A new study has uncovered a pervasive issue in large language models (LLMs) used for code generation. The frequent creation of completely fictitious software packages names. This phenomenon, known as package hallucination, appears to be far more common than previously understood.
Researchers from the University of Texas at San Antonio (UTSA), the University of Oklahoma, and Virginia Tech evaluated 16 widely used code-generating LLMs across two prompt datasets. By generating more than 576,000 code samples in Python and JavaScript, they discovered that hallucinated package names—those referencing non-existent packages—were rampant.
- Open-source models hallucinated packages in 21.7% of responses.
- Commercial models showed a lower, but still concerning, hallucination rate of 5.2%.
“Package hallucinations are a systemic issue across both open and commercial models,” said UTSA computer science researcher Joe Spracklen. “While model improvements may reduce the problem, it’s a persistent risk developers must be cautious about.”
The models collectively produced over 440,000 hallucinated package references, including 205,000+ unique names that never existed in any known repository. Meta’s CodeLlama 7B and 34B were the most prolific offenders, while GPT-4 Turbo had the lowest rate of hallucinations.
The Rise of “Slopsquatting”
These hallucinated packages can be exploited through a new attack vector dubbed slopsquatting. It mirrors typosquatting, where attackers publish malicious packages with names that closely resemble legitimate ones. But in this case, they register entirely fake package names that LLMs hallucinate—names that seem plausible to developers but don’t actually exist.
An attacker can register a hallucinated package name on public repositories like npm or PyPI. Once the LLM suggests it to a developer, the attacker’s malicious version could be unknowingly installed.
“This is essentially phishing for developers,” Spracklen noted. “It’s scalable, nearly cost-free for attackers, and relies heavily on trust and user error.”
Repetition Magnifies Risk of Hallucination
Researchers also found that hallucinations are often repeated by the same models.
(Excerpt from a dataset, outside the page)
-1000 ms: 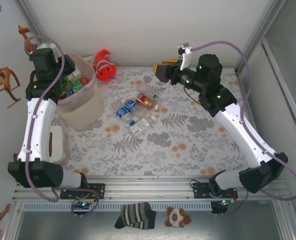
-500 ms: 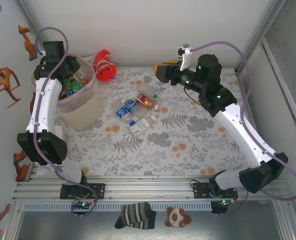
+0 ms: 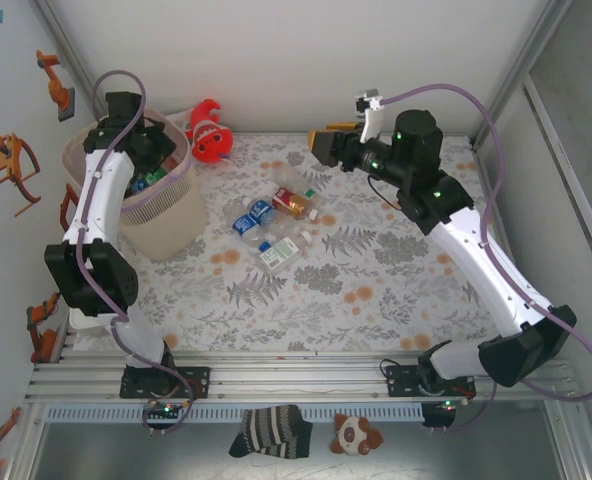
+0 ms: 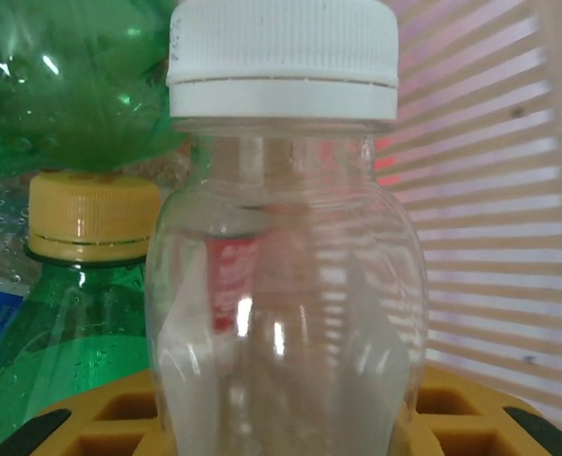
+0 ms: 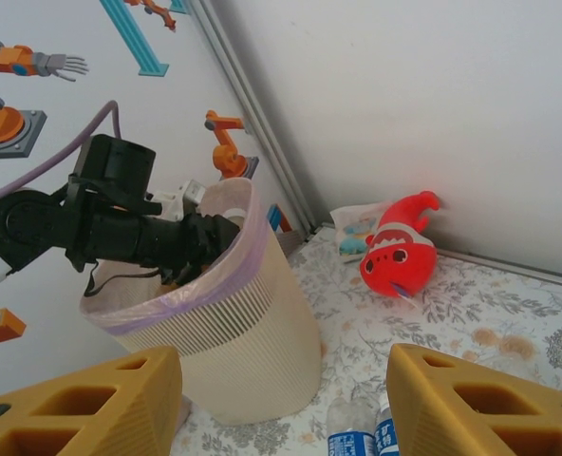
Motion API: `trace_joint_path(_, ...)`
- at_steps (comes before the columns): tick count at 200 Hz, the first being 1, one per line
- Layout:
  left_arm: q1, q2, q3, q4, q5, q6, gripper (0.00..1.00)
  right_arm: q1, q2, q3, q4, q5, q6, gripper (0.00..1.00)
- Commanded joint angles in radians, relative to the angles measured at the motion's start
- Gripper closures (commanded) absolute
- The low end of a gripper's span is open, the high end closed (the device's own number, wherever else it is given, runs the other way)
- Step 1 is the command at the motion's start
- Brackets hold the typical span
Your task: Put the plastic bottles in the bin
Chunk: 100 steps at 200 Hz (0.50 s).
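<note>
Left pincer [image 4: 286, 418] clamped on clear bottle [image 4: 286, 285], cap-end pointing away, inside bin [image 3: 166, 225] near green bottles [image 4: 63, 313]; right pincer [image 5: 283, 380] apart, empty, nearer loose bottles [image 3: 274, 225] on surface [image 3: 376, 270].

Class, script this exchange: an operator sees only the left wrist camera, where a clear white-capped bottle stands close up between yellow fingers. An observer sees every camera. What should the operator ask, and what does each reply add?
Operator: My left gripper grips a clear bottle. Where is it?
Observer: Down inside the bin, which stands at the far left of the table.
Operator: Do any bottles lie outside the bin?
Observer: Yes, several loose bottles lie mid-table, to the bin's right.
Operator: And the other arm?
Observer: The right gripper hangs raised near the table's far edge, jaws open and empty, facing the bin.
</note>
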Motion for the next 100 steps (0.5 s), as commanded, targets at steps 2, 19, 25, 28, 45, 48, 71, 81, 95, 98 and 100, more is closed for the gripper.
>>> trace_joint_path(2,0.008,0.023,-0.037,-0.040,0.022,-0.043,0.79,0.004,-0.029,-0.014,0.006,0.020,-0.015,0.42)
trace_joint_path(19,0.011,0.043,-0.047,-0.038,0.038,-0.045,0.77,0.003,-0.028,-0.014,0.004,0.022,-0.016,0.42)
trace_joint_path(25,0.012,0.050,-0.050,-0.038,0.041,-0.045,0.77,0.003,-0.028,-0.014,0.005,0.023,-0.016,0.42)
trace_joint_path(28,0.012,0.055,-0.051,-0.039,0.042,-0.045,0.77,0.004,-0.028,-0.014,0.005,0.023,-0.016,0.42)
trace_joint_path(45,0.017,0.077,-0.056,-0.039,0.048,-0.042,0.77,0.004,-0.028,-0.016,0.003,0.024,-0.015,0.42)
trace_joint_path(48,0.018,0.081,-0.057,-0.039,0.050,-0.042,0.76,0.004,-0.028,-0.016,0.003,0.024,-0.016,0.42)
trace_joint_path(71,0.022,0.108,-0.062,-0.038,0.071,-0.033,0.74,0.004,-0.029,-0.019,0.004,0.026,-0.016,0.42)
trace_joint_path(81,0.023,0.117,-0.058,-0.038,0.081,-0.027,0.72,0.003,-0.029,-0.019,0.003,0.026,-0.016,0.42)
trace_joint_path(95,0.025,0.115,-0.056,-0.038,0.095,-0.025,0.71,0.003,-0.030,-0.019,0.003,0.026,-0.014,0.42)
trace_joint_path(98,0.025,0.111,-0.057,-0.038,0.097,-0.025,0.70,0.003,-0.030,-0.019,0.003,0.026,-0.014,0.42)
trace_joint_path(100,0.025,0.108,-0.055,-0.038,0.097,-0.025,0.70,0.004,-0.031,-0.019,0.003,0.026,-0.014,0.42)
In an experiment repeating hallucination-prone prompts 10 times, 43% of them reproduced the same fake package name every time. In 58% of cases, the hallucination reappeared at least once.
This repetition increases the likelihood that developers will be misled across multiple use cases, particularly in collaborative or educational environments where prompts are shared.
Ironically, top-performing models were able to detect their own hallucinated outputs—but only after the fact. When researchers asked the model whether the package it had just recommended was real, it correctly identified hallucinated names as invalid more than 80% of the time.
Still, this self-awareness comes too late to prevent misuse, and it highlights a gap between code generation and validation.
Not an Isolated Discovery
This isn’t the first warning about package hallucinations. A 2023 study by Lasso Security showed similar results, with 24.2% of package recommendations being fabricated. To underscore the threat, a researcher uploaded a fake package (invented by an LLM) to Hugging Face—and it was downloaded over 32,000 times.
Had it contained malicious code, thousands of development environments might have been compromised.
As AI-assisted development tools continue gaining traction, addressing package hallucinations becomes critical. Spracklen’s study suggests that even advanced models are susceptible and that developer trust in LLM-generated code must be balanced with rigorous verification practices.
In short, while AI code generators offer speed and convenience, they also introduce subtle new security threats that demand proactive safeguards—from developers, open-source platforms, and AI companies alike.